Thursday, September 3, 2009

Struggling Singaporeans and lucky Kiwis

Sep 3, 2009

AS THE parent of a rower from the victorious Singapore junior dragon boat team, I was glowing with pride - and gratified - to read Tuesday's report, 'Dragon boaters roar in Prague'.

For the past year or more, my daughter trained seven days a week and squeezed in additional time and labour between training to scour housing estates, collecting old newspapers and drink cans to help raise money to fund the trip to the Prague meet. She lugged these items from home to school as well. All this in addition to keeping up with her school work.

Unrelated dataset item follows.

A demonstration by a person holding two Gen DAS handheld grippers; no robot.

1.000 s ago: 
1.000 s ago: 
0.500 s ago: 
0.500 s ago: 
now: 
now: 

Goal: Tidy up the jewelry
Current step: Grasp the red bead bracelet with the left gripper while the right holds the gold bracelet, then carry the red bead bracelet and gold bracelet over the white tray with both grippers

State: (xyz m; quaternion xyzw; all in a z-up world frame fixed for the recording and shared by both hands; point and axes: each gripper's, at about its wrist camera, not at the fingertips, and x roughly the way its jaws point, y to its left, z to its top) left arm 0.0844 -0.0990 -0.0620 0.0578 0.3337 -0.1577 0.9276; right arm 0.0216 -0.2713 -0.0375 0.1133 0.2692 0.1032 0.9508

My home was turned into a karung guni depot, stocked with old newspapers and drink cans.

Relatives chipped in by collecting these items and passing them to us during weekend family gatherings.

My neighbours must have thought we had financial problems.

I had to sacrifice my sleep to drive my daughter to training to save travel time and so she could get as much sleep as possible. She missed most weekend family gatherings around the dining table because of training or she was simply too pooped.

She - and we - made these sacrifices with one aim in mind: to send a national team to Prague and do Singapore proud. And it was mission accomplished for the 49-member squad of students who won four gold medals, three silvers and a bronze.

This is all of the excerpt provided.